I have a 3 ½ year old and a 2 ½ year who share a room. We have a bedtime routine of bath time and reading two to three books. My husband and I then try to put our kids to bed by 8:15. The problem we are having is once we put our kids in their beds, they try to come up with every excuse not to go to sleep. They cry, they ask us for milk, they want to tell us something, and then they repeatedly get out of their beds for about an hour. My husband I try to be firm and put them back in bed. We also will try to comfort them when they are upset. Do you have any suggestions they could help with our getting them to go to bed?

Thanks for your help,
Tricia Eckert, mother of two

Hi Tricia,

Consistency may be the key. Right now, you “try” to put them back in bed, and other times, you comfort when they are upset. They are likely finding ways to either keep you in the room or at least keep your attention.

Proactively, you might lay some ground rules, such as they can have one cup of water by the bed but no getting up or having milk. You might also do a bed check by asking, “Before we tuck in for the night, is there anything else you need?”

If you decide to repeatedly put them back to bed, you must do this in a consistent and low-key way to curb behavior. Being a broken record in these moments requires you to develop a mantra and maintain your cool. The broken record repeats itself with no changes in delivery. This is seen as being one of the better ways to break your child’s habit of getting out of bed over and over again. When we switched my daughter Alicen from the crib to a toddler bed, she got out over forty times before she fell asleep the first night. Each time, I said in the same tone, “You must stay in bed,” and guided her back in the same way.

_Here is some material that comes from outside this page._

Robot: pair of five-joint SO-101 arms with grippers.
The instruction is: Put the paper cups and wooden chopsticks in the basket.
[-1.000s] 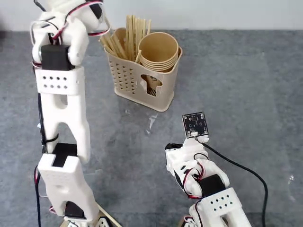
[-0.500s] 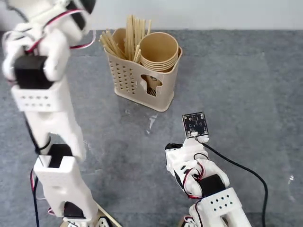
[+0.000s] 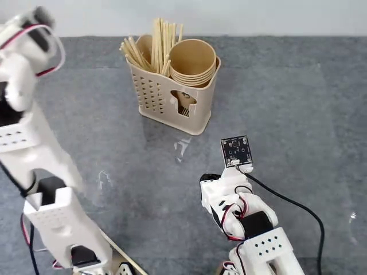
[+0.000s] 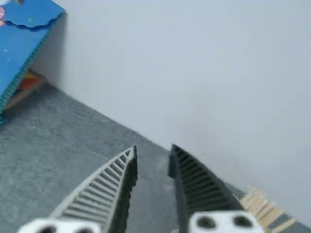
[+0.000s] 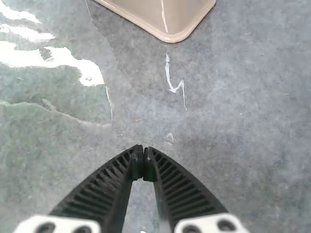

The second night, in took about twenty times, and the third night, it then took eight, and it was over. Occasionally, that behavior came back, but with a consistent response, it never seemed out of hand again. Be warned, if you are going to lose your cool at time seventeen, don’t even start. What happens if you get to time seventeen and then yell at the child, take them roughly back to bed or stop to comfort them? You reinforce the behavior because they got your attention. Seventeen is the new goal if not longer because they found your breaking point.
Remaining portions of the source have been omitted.